— What needs to be done —
Identify and pull out each line of the entries in which "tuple" occurs.
═══ Supplied records
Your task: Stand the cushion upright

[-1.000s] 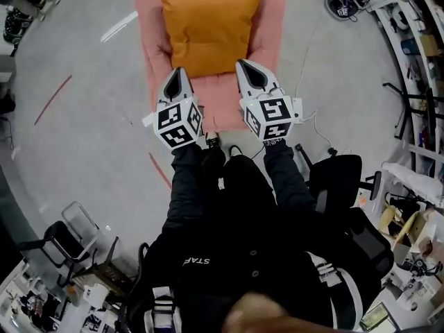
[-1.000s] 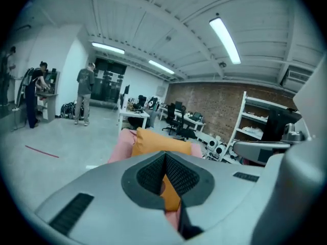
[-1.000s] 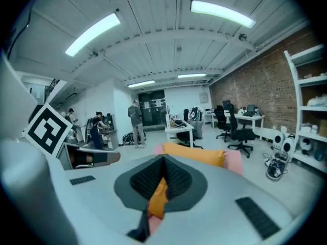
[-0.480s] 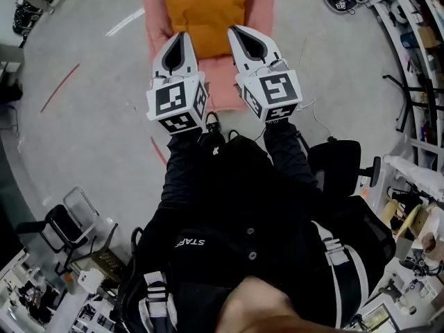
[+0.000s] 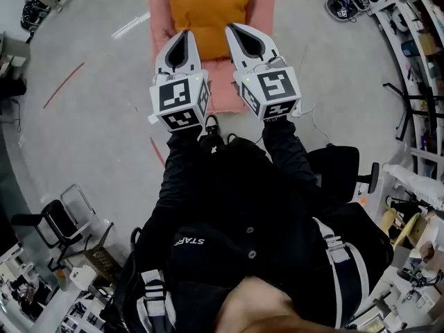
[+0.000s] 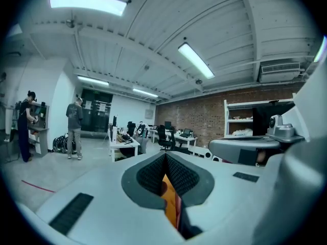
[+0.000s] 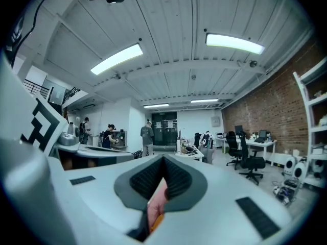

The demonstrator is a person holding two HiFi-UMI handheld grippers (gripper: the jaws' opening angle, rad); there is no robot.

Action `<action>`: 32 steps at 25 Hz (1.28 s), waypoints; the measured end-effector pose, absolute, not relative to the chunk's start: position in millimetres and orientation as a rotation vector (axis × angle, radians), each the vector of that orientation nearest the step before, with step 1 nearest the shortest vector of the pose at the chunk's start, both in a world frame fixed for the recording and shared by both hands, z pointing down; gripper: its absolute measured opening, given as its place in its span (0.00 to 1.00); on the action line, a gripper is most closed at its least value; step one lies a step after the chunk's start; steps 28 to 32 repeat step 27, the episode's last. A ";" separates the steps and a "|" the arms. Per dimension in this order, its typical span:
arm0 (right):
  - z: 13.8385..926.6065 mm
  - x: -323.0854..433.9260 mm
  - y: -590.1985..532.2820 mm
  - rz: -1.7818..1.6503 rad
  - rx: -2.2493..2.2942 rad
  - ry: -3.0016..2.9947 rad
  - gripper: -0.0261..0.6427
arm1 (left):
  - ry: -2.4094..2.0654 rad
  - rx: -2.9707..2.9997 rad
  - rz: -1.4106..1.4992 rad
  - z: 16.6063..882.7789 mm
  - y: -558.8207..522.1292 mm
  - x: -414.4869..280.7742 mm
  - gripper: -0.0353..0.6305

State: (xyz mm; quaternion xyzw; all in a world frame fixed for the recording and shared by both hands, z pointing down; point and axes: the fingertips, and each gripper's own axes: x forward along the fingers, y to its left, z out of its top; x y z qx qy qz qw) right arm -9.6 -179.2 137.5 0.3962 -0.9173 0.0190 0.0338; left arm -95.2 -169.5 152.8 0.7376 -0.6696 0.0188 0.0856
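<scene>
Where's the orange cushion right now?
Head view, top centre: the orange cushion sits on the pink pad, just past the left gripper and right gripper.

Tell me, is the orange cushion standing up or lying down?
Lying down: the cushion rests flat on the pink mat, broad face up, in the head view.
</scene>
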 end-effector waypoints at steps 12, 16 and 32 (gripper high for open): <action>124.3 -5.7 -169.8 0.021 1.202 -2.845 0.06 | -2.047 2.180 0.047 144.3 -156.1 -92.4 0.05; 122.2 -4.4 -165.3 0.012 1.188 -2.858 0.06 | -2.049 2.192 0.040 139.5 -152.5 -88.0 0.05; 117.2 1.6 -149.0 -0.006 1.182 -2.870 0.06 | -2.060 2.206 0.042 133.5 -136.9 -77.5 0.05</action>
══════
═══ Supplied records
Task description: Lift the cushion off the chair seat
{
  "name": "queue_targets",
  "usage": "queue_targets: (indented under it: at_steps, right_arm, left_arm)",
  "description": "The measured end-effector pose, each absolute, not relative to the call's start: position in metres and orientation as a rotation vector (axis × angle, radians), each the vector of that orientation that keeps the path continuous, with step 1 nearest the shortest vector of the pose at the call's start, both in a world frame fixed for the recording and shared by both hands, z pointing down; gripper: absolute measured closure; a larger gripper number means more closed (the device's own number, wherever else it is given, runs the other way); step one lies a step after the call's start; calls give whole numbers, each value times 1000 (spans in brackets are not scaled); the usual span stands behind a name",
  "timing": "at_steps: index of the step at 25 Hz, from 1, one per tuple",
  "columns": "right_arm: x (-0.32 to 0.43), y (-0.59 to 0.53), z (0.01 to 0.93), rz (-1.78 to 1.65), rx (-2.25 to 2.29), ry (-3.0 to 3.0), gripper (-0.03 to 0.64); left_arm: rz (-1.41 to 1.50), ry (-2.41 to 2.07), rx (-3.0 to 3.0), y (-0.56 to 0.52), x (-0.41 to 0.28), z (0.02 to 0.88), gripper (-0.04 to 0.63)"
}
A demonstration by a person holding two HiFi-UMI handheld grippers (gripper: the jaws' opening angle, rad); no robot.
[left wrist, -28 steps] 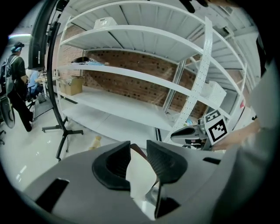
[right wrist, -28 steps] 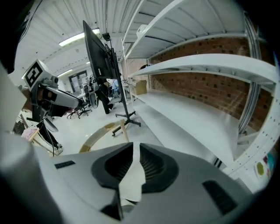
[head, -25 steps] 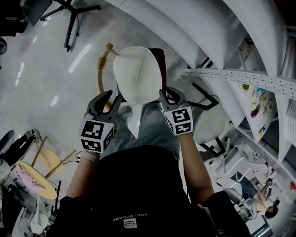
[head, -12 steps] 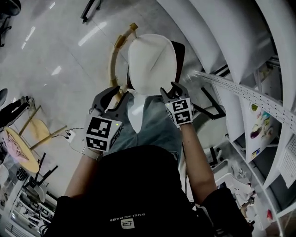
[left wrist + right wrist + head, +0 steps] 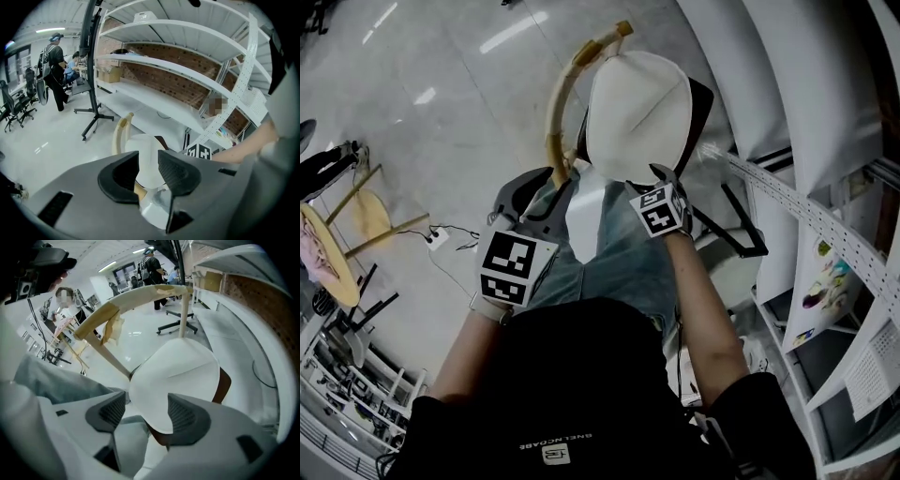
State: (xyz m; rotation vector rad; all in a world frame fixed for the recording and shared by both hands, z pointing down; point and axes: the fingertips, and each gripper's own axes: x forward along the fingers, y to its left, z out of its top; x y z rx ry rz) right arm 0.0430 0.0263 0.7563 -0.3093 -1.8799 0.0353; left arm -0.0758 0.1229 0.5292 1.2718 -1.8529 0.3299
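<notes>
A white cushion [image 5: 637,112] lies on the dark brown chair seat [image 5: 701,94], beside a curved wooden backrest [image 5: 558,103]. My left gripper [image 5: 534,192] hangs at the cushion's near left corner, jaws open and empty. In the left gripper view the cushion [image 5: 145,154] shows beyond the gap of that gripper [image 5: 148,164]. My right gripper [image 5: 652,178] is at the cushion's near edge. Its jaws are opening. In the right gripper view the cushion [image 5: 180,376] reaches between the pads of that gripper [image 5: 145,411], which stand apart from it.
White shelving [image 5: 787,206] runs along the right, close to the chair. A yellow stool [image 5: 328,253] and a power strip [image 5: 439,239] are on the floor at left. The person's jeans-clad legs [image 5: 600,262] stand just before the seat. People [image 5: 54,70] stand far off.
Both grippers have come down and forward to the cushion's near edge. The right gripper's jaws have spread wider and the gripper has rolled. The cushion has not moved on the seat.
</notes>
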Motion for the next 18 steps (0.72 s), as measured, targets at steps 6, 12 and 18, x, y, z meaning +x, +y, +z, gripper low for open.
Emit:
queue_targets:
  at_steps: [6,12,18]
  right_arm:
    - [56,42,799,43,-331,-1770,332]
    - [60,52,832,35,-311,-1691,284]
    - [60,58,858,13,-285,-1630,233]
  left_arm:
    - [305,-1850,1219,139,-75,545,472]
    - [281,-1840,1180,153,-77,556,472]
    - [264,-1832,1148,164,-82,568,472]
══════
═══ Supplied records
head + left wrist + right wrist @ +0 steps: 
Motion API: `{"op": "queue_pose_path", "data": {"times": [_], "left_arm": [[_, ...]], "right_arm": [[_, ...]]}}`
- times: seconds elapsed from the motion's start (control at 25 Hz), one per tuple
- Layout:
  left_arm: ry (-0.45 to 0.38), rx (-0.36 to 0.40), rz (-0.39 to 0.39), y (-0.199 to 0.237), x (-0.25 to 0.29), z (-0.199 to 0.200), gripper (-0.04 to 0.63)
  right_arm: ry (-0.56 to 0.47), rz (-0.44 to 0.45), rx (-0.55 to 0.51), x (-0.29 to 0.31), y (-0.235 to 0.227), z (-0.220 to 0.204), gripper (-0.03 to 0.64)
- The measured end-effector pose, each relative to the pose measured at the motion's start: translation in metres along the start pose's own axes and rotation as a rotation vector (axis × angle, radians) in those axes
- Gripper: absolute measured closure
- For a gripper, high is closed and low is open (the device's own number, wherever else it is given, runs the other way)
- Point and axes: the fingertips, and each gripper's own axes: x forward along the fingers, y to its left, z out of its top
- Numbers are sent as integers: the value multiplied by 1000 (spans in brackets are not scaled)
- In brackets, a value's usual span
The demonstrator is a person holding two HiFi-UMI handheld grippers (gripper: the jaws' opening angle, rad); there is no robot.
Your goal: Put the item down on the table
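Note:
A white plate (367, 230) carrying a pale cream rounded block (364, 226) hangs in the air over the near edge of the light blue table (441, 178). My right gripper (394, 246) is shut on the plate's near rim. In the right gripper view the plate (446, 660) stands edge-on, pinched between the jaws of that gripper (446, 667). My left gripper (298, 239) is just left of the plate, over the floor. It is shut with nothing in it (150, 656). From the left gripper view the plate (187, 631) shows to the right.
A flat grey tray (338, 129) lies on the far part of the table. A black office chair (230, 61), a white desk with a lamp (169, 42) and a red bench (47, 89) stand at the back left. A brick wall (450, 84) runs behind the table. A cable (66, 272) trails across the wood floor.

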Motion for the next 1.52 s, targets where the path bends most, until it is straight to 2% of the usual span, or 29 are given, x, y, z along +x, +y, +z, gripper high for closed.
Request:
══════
— Task output —
  "timing": "at_steps: index of the step at 25 Hz, from 1, one per tuple",
- times: seconds elapsed from the motion's start (control at 25 Hz), one per tuple

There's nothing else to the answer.